**Your objective**.
Since the pictures are not wanted, reproduce only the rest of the records, exactly as given.

**Data for this exercise**.

□ □ □ □

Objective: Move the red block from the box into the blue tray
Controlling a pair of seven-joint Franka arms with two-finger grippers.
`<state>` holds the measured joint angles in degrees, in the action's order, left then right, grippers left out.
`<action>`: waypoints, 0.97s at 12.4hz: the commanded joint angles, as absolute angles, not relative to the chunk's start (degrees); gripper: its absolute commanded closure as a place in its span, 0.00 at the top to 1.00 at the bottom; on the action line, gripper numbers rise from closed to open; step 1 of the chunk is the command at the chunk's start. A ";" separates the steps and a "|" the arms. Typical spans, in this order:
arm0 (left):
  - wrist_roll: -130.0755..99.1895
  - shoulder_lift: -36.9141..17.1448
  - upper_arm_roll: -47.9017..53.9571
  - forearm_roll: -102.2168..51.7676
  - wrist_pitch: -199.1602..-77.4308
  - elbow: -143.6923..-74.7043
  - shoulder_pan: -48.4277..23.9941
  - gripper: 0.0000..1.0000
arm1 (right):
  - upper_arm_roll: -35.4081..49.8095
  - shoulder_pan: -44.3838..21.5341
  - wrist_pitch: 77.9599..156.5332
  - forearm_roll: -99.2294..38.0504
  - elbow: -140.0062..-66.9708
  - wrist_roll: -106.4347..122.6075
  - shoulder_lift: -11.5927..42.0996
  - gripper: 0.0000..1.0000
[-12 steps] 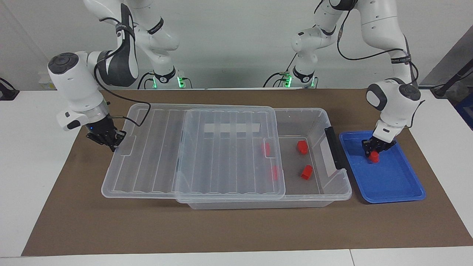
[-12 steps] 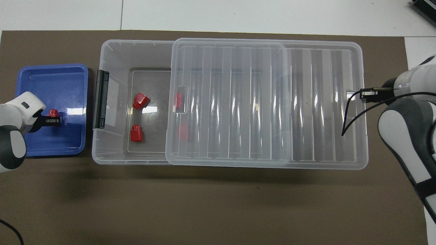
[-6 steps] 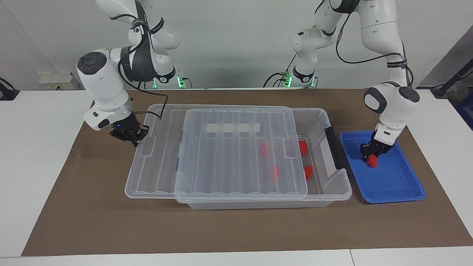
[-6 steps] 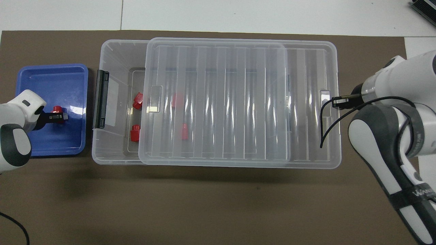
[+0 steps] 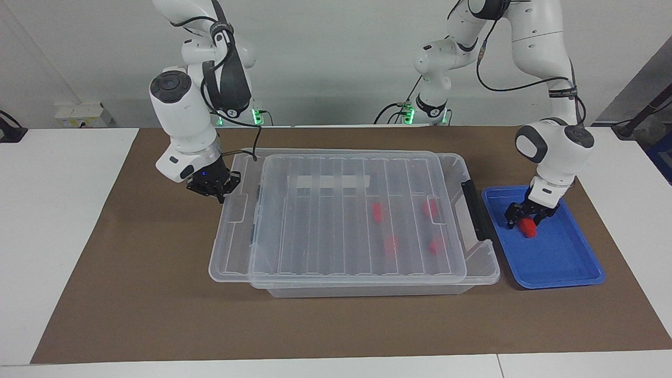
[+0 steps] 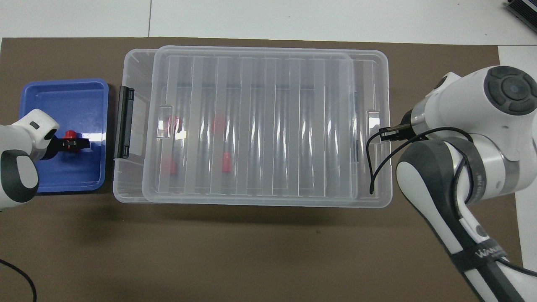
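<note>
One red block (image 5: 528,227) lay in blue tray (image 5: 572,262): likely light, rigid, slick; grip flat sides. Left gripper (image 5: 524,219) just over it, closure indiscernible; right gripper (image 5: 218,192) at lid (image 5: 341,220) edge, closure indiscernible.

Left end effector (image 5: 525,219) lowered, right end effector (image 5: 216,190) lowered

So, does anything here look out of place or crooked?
Only the lid: it sits off-centre on the box, overhanging at the right arm's end, where the right pincer is at its edge. The red block lies in the tray under the left pincer.
</note>
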<state>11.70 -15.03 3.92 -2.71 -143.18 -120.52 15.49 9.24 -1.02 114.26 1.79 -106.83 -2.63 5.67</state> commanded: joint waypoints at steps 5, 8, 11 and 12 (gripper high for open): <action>12.04 -0.12 3.78 1.05 -103.21 -105.03 14.59 0.86 | 9.58 -2.28 113.12 -2.29 -107.67 -2.02 4.13 0.00; 10.99 4.83 5.70 1.14 -94.52 -101.37 13.54 0.87 | 9.58 -3.34 113.20 -2.46 -107.67 -2.02 4.13 0.00; 3.10 4.22 11.14 0.70 -86.92 -93.69 9.86 1.00 | 10.28 -3.43 113.29 -2.46 -107.67 -1.76 4.13 0.00; 0.99 4.74 11.94 0.88 -88.93 -95.26 6.97 1.00 | 10.28 -3.43 113.38 -2.46 -107.67 -1.76 4.13 0.00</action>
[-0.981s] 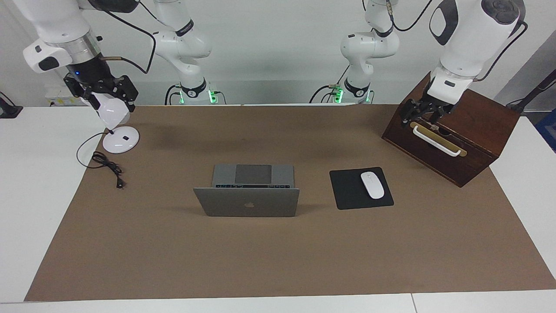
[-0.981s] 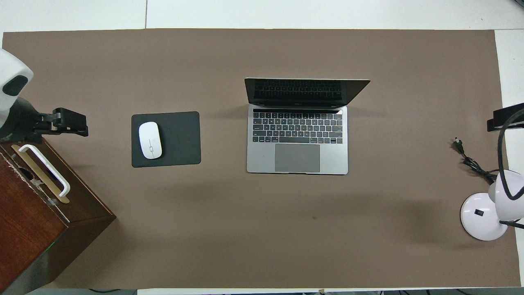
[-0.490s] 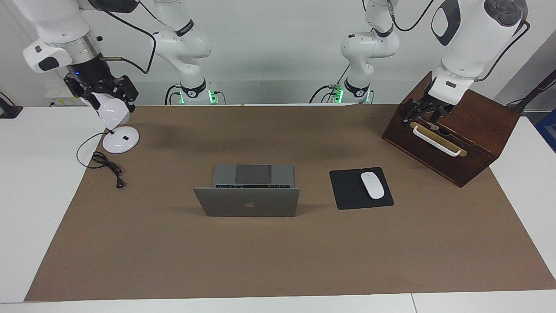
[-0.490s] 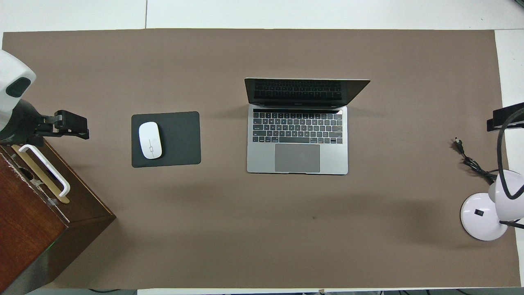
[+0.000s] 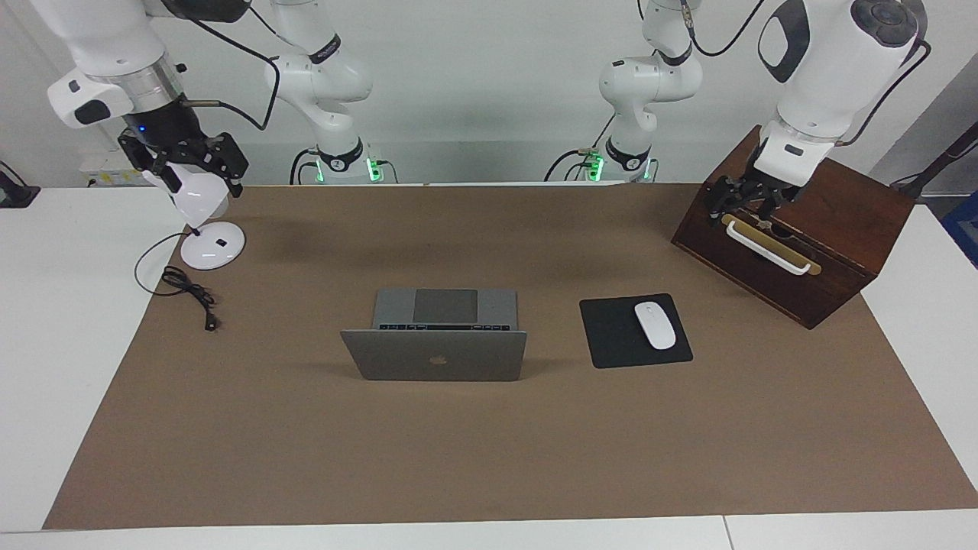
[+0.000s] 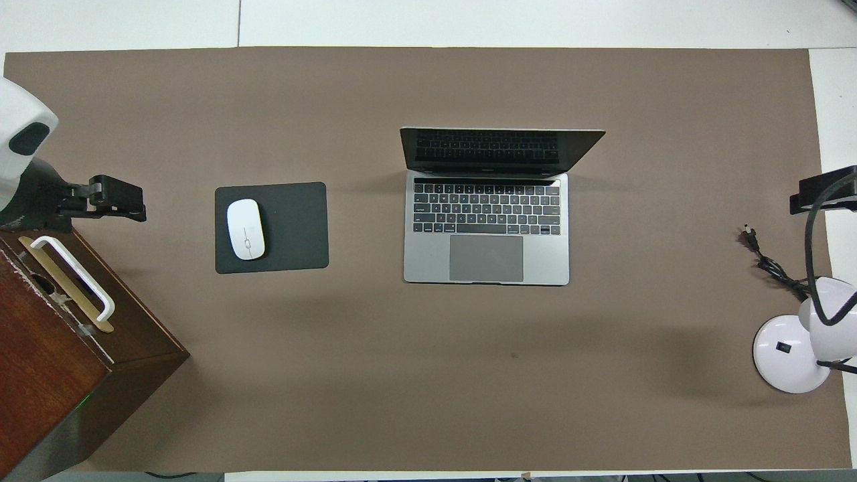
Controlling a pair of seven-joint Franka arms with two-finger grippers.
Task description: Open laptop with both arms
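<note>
The silver-grey laptop (image 5: 435, 355) stands open in the middle of the brown mat, its lid with the dark apple logo turned away from the robots. Its keyboard deck and trackpad show in the overhead view (image 6: 487, 227). My left gripper (image 5: 747, 205) hangs over the wooden box's top by the white handle, and it also shows in the overhead view (image 6: 114, 201). My right gripper (image 5: 187, 164) hangs over the white lamp's head; only its tip shows in the overhead view (image 6: 820, 194). Both grippers are well apart from the laptop.
A black mouse pad (image 5: 611, 336) with a white mouse (image 5: 655, 325) lies beside the laptop, toward the left arm's end. A dark wooden box (image 5: 833, 229) stands at that end. A white desk lamp (image 5: 212, 246) and its black cable (image 5: 187, 290) are at the right arm's end.
Both grippers have risen slightly where they hang. The laptop, mouse, box and lamp have not moved.
</note>
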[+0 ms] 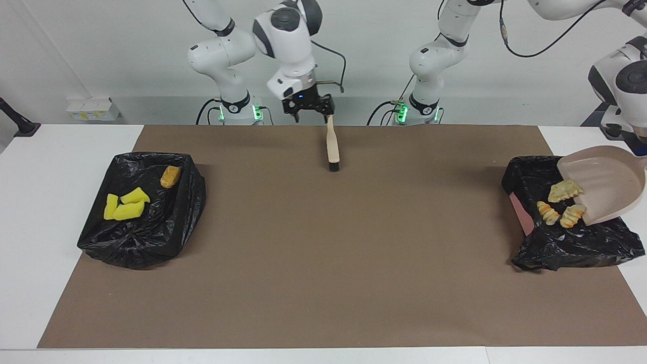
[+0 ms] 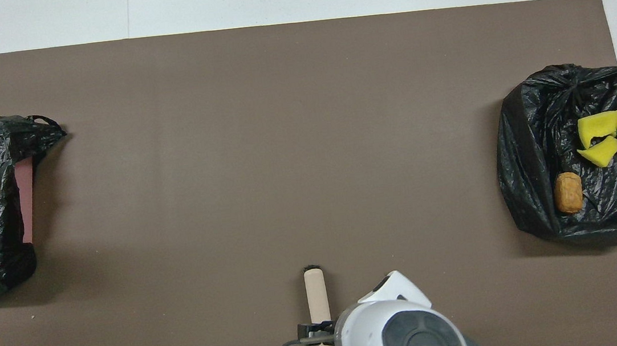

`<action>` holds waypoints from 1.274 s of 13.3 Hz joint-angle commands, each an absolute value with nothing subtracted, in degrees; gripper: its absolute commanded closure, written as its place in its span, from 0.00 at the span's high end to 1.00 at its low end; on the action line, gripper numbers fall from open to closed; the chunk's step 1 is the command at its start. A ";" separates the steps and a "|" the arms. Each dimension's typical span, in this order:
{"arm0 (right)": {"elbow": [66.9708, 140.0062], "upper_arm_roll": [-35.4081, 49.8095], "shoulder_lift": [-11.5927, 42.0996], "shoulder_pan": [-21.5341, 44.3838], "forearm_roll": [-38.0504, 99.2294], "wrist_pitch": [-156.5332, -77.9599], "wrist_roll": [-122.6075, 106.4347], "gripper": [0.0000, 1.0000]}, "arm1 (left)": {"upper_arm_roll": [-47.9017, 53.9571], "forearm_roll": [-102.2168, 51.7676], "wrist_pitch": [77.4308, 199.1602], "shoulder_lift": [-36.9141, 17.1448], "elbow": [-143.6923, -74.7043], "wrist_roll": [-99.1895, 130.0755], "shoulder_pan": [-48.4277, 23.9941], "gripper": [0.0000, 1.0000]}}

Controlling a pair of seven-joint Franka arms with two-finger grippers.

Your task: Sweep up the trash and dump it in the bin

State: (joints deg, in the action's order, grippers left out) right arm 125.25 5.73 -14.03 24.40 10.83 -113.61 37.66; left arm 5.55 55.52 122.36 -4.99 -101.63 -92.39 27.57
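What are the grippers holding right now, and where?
The left gripper holds the dustpan by its handle end; right gripper open over the brush handle, holds nothing.

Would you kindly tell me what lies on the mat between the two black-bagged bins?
Only the brush, lying near the robots' edge; the rest of the brown mat is bare, clearest in the overhead view.

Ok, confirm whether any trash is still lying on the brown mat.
No: the yellow wedges and tan lump lie in one black-lined bin, the bread pieces in the other.
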 commanded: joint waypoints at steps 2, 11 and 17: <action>115.44 6.24 -11.08 9.88 8.18 -107.09 24.22 1.00 | 5.62 57.22 120.86 1.48 -104.41 -91.94 27.07 0.00; 87.81 5.45 -6.69 0.44 -4.55 -86.14 16.09 1.00 | 5.80 33.87 105.40 1.41 -103.27 -70.61 11.88 0.00; 84.11 4.13 -4.22 0.17 -4.13 -82.88 6.94 1.00 | 5.89 20.07 97.83 2.55 -104.06 -42.94 1.51 0.00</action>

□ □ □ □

**Exercise solution**.
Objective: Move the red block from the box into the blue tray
Controlling a pair of seven-joint Franka arms with two-finger grippers.
`<state>` holds the measured joint angles in degrees, in the action's order, left then right, grippers left out.
`<action>`: waypoints, 0.97s at 12.4hz: the commanded joint angles, as absolute angles, not relative to the chunk's start (degrees); gripper: its absolute commanded closure as a place in its span, 0.00 at the top to 1.00 at the bottom; on the action line, gripper numbers rise from closed to open; step 1 of the chunk is the command at the chunk's start. A ";" separates the steps and a "|" the arms. Typical spans, in this order:
arm0 (left):
  - wrist_roll: -130.0755..99.1895
  - shoulder_lift: -36.9141..17.1448
  - upper_arm_roll: -47.9017..53.9571
  - forearm_roll: -102.2168..51.7676
  - wrist_pitch: -199.1602..-77.4308
  - elbow: -143.6923..-74.7043
  - shoulder_pan: -48.4277..23.9941
  - gripper: 0.0000..1.0000
arm1 (right):
  - upper_arm_roll: -35.4081..49.8095
  - shoulder_pan: -44.3838..21.5341
  - wrist_pitch: 77.9599..156.5332
  - forearm_roll: -99.2294..38.0504
  - elbow: -140.0062..-66.9708
  - wrist_roll: -106.4347..122.6075
  - shoulder_lift: -11.5927..42.0996
  - gripper: 0.0000..1.0000
[-12 steps] 
[-12 steps] 
[-6 steps] 
[-6 steps] 
[+0 steps] 
[+0 steps] 
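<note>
One red block (image 5: 528,227) lay in blue tray (image 5: 572,262): likely light, rigid, slick; grip flat sides. Left gripper (image 5: 524,219) just over it, closure indiscernible; right gripper (image 5: 218,192) at lid (image 5: 341,220) edge, closure indiscernible.

Left end effector (image 5: 525,219) lowered, right end effector (image 5: 216,190) lowered

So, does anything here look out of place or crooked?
Only the lid: it sits off-centre on the box, overhanging at the right arm's end, where the right pincer is at its edge. The red block lies in the tray under the left pincer.
</note>
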<state>11.70 -15.03 3.92 -2.71 -143.18 -120.52 15.49 9.24 -1.02 114.26 1.79 -106.83 -2.63 5.67</state> commanded: joint waypoints at steps 5, 8, 11 and 12 (gripper high for open): <action>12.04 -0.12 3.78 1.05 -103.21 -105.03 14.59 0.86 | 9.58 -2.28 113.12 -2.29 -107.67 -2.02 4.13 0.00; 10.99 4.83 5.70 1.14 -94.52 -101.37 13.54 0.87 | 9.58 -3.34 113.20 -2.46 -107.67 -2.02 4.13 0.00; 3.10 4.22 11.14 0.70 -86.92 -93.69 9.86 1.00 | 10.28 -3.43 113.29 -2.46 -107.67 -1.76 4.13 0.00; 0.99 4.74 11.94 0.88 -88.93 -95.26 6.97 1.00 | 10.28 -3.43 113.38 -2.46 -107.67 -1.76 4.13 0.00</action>
[-0.981s] 
[-0.981s] 
[-0.490s] 
[-0.490s] 
[+0.000s] 
[+0.000s] 
Controlling a pair of seven-joint Franka arms with two-finger grippers.
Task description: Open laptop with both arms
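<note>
The silver-grey laptop (image 5: 435, 355) stands open in the middle of the brown mat, its lid with the dark apple logo turned away from the robots. Its keyboard deck and trackpad show in the overhead view (image 6: 487, 227). My left gripper (image 5: 747, 205) hangs over the wooden box's top by the white handle, and it also shows in the overhead view (image 6: 114, 201). My right gripper (image 5: 187, 164) hangs over the white lamp's head; only its tip shows in the overhead view (image 6: 820, 194). Both grippers are well apart from the laptop.
A black mouse pad (image 5: 611, 336) with a white mouse (image 5: 655, 325) lies beside the laptop, toward the left arm's end. A dark wooden box (image 5: 833, 229) stands at that end. A white desk lamp (image 5: 212, 246) and its black cable (image 5: 187, 290) are at the right arm's end.
Both grippers have risen slightly where they hang. The laptop, mouse, box and lamp have not moved.
</note>
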[+0 ms] 
[+0 ms] 

`<action>` holds waypoints from 1.274 s of 13.3 Hz joint-angle commands, each an absolute value with nothing subtracted, in degrees; gripper: its absolute commanded closure, written as its place in its span, from 0.00 at the span's high end to 1.00 at its low end; on the action line, gripper numbers fall from open to closed; the chunk's step 1 is the command at its start. A ";" separates the steps and a "|" the arms. Each dimension's typical span, in this order:
{"arm0 (right)": {"elbow": [66.9708, 140.0062], "upper_arm_roll": [-35.4081, 49.8095], "shoulder_lift": [-11.5927, 42.0996], "shoulder_pan": [-21.5341, 44.3838], "forearm_roll": [-38.0504, 99.2294], "wrist_pitch": [-156.5332, -77.9599], "wrist_roll": [-122.6075, 106.4347], "gripper": [0.0000, 1.0000]}, "arm1 (left)": {"upper_arm_roll": [-47.9017, 53.9571], "forearm_roll": [-102.2168, 51.7676], "wrist_pitch": [77.4308, 199.1602], "shoulder_lift": [-36.9141, 17.1448], "elbow": [-143.6923, -74.7043], "wrist_roll": [-99.1895, 130.0755], "shoulder_pan": [-48.4277, 23.9941], "gripper": [0.0000, 1.0000]}}

Controlling a pair of seven-joint Franka arms with two-finger grippers.

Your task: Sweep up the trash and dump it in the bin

State: (joints deg, in the action's order, grippers left out) right arm 125.25 5.73 -14.03 24.40 10.83 -113.61 37.66; left arm 5.55 55.52 122.36 -4.99 -101.63 -92.39 27.57
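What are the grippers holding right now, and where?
The left gripper holds the dustpan by its handle end; right gripper open over the brush handle, holds nothing.

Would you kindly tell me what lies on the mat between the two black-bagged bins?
Only the brush, lying near the robots' edge; the rest of the brown mat is bare, clearest in the overhead view.

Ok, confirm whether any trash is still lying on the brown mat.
No: the yellow wedges and tan lump lie in one black-lined bin, the bread pieces in the other.
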 commanded: joint waypoints at steps 2, 11 and 17: <action>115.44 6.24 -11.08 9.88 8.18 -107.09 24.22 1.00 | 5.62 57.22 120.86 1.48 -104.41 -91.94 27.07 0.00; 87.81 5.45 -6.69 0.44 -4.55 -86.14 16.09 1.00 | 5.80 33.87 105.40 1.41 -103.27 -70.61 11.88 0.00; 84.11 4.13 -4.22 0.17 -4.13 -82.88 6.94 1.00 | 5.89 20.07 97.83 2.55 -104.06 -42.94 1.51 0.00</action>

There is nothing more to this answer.